ASSIGNMENT: Look through the data below for the line with "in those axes", and transcribe it exactly together with each line after it up to and including the line with "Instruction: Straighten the". Give nothing else.

PROVIDED RECORDS:
___

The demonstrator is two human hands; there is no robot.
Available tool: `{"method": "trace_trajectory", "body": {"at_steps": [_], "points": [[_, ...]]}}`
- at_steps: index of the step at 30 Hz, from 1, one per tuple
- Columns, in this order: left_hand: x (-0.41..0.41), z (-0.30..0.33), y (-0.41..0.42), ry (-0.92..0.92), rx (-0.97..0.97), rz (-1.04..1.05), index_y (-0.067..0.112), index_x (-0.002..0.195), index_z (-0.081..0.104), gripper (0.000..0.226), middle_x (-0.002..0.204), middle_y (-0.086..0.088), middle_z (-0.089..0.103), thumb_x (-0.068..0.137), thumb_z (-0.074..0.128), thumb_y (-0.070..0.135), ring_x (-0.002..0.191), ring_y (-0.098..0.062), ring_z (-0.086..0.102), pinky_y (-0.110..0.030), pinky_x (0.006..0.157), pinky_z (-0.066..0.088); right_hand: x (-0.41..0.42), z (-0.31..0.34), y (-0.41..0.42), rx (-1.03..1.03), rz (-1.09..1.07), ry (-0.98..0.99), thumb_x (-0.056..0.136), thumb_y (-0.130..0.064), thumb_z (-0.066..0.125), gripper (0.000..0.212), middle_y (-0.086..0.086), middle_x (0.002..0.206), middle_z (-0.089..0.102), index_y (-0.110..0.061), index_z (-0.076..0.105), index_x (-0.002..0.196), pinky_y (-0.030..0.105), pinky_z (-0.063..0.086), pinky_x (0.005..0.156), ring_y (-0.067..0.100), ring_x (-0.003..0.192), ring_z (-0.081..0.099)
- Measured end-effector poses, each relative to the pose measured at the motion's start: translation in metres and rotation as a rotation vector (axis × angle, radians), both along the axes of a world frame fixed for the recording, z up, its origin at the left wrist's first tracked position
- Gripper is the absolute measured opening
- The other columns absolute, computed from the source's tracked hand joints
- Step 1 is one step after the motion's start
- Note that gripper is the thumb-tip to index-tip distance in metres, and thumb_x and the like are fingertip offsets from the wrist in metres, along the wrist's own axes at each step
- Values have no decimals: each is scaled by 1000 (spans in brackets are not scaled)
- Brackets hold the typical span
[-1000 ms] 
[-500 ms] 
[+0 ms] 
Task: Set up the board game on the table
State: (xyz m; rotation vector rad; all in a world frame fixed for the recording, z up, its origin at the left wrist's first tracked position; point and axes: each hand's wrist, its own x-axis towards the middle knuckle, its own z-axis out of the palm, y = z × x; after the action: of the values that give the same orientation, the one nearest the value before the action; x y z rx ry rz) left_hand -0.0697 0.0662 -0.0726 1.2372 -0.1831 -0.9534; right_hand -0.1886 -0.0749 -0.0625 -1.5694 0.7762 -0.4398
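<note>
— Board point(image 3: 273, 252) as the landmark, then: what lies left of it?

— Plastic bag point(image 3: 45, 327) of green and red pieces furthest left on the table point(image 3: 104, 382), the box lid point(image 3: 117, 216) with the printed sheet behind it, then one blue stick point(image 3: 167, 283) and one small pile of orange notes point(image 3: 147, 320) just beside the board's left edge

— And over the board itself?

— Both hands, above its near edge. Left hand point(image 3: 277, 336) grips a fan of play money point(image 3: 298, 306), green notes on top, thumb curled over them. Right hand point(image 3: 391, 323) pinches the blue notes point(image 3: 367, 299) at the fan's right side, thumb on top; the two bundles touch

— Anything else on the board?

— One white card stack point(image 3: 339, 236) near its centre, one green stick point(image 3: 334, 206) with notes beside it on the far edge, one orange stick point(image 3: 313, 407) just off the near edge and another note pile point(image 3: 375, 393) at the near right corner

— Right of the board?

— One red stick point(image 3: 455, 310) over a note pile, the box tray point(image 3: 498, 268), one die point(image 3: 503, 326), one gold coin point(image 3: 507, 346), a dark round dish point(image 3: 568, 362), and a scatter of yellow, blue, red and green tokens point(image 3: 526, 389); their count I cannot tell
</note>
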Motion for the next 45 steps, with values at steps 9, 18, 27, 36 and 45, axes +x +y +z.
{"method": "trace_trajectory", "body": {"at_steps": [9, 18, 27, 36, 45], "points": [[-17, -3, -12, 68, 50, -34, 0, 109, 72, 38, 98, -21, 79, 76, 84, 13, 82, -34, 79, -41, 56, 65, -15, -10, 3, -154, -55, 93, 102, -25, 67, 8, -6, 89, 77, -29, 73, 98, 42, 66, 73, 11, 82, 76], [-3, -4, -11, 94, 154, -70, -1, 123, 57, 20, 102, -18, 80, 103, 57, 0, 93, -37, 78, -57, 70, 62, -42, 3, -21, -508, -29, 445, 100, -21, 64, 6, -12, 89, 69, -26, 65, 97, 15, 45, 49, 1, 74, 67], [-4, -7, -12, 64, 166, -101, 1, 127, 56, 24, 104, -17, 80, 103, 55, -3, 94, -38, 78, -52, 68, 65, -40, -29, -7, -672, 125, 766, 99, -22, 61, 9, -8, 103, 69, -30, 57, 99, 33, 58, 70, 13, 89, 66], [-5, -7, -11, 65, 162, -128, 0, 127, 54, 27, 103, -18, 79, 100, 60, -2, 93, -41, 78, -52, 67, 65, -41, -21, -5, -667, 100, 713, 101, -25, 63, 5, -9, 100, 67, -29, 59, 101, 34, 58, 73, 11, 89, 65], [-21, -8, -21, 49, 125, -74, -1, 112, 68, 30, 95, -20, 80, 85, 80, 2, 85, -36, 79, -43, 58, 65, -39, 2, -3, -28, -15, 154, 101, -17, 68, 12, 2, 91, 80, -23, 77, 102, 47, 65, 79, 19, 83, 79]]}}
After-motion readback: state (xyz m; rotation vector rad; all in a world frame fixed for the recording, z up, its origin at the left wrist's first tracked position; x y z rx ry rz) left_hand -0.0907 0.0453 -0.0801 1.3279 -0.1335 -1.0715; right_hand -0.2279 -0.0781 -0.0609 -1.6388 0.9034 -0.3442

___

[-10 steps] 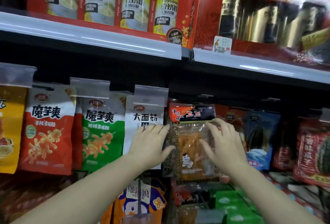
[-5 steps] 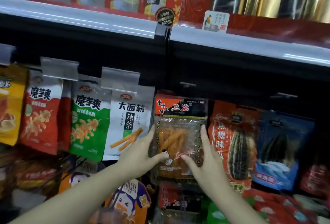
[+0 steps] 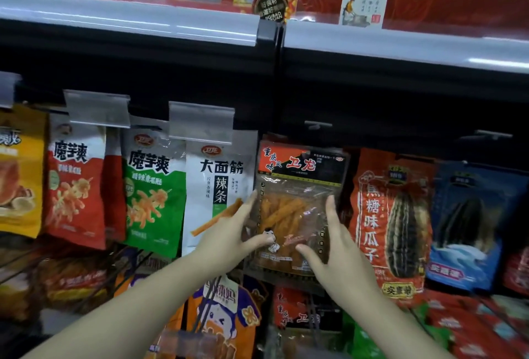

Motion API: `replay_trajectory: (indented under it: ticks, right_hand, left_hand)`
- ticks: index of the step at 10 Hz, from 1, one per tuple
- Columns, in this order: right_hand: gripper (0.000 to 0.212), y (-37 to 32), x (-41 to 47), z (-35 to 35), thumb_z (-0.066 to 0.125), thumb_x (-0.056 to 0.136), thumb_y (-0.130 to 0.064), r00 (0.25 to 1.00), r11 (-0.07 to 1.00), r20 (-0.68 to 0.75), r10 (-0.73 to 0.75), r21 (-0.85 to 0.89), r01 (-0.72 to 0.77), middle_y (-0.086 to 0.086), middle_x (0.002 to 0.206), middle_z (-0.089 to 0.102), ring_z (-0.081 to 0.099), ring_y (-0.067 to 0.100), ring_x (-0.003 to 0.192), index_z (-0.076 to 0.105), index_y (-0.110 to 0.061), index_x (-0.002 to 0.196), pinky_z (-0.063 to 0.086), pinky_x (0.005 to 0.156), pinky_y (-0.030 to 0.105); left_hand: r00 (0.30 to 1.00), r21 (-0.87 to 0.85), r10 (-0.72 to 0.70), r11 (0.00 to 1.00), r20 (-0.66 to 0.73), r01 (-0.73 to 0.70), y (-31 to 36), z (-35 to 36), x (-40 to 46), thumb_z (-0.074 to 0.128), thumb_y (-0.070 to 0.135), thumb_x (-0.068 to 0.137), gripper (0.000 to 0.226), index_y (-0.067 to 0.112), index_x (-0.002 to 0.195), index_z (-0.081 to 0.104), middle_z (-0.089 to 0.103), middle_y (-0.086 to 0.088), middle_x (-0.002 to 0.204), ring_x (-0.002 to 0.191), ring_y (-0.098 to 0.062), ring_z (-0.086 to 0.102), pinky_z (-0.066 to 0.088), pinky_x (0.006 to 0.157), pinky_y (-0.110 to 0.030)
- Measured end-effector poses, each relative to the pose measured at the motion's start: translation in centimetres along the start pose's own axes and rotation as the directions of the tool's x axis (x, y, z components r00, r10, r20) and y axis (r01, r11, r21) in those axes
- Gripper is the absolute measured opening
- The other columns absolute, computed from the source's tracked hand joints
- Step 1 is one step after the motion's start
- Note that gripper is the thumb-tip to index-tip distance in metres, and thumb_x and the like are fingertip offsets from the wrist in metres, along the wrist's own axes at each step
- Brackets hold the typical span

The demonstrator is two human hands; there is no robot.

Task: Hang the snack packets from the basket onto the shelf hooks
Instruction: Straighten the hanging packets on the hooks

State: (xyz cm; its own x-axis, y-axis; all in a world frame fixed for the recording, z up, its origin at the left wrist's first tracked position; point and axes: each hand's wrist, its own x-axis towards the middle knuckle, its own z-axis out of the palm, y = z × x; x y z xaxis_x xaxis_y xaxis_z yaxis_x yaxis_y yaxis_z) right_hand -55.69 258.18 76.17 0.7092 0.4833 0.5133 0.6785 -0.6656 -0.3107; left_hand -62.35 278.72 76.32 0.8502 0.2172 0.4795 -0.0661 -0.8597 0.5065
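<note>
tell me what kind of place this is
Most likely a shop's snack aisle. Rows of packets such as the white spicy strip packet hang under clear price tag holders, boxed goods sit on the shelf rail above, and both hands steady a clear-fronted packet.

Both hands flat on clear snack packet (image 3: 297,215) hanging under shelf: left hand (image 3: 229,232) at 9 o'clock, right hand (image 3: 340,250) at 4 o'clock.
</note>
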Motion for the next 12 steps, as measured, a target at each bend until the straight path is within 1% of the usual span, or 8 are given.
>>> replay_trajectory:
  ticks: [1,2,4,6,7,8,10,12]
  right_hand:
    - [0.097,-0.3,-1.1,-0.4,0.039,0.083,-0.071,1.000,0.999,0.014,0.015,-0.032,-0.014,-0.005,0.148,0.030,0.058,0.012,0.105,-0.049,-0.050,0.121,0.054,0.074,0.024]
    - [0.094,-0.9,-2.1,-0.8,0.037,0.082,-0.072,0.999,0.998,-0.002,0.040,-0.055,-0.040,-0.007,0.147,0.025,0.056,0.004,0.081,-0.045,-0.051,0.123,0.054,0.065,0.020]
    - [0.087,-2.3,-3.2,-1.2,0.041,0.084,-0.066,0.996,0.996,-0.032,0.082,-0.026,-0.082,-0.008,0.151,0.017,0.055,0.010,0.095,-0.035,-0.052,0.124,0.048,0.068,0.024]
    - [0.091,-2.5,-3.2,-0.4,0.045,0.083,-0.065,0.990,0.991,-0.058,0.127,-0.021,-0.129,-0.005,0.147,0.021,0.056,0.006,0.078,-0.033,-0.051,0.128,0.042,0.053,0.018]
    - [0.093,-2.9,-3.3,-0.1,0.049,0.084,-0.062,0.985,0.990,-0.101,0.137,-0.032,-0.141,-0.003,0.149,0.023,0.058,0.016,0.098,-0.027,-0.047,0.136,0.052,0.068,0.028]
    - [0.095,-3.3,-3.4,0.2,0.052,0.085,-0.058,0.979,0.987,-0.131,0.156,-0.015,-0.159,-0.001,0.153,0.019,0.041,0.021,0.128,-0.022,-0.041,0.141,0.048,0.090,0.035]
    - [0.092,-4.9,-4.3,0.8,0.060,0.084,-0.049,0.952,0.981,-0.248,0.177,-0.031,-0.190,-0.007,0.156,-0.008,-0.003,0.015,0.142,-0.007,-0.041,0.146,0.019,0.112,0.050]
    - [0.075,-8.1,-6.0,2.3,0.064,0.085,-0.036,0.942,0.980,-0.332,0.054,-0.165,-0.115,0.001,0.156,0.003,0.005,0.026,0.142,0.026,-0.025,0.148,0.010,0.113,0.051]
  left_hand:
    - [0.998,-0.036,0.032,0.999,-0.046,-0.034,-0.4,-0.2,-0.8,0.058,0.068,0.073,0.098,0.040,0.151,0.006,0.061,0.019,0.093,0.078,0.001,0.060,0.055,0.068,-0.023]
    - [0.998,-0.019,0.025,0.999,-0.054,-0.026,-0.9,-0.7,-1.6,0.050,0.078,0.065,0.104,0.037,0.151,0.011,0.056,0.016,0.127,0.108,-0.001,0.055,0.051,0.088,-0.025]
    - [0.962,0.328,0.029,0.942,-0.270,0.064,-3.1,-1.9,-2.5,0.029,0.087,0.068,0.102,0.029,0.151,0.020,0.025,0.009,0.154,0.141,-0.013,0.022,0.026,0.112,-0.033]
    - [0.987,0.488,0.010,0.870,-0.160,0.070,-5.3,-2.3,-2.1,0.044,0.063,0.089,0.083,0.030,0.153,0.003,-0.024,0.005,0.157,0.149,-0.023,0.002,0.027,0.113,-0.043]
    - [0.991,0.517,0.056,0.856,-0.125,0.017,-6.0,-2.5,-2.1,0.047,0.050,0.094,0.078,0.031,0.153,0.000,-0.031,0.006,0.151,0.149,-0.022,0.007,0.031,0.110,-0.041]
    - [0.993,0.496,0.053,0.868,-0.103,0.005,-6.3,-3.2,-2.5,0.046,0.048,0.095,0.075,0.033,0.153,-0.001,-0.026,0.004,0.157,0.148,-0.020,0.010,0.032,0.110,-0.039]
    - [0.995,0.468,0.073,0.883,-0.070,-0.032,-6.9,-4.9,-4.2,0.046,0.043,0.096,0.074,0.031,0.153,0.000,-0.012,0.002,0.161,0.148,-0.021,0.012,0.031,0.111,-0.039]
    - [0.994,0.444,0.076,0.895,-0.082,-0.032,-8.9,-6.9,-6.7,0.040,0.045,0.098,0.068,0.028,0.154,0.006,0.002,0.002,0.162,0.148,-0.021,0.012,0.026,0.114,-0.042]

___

SOLVED PROBLEM:
- Measured end-effector poses, each relative to the pose measured at the motion's start: translation in centimetres along the start pose's own axes and rotation as the directions of the tool's x axis (x, y, z components r00, r10, r20) and y axis (r01, r11, r21) in those axes
- Gripper is the absolute measured opening
- The other columns absolute, computed from the source's tracked hand joints
- Step 1 is one step after the motion's start
- Note that gripper is the thumb-tip to index-tip distance in metres, and thumb_x and the like are fingertip offsets from the wrist in metres, along the wrist's own axes at each step
- Brackets hold the typical span

The demonstrator is two human hands; there is no robot.

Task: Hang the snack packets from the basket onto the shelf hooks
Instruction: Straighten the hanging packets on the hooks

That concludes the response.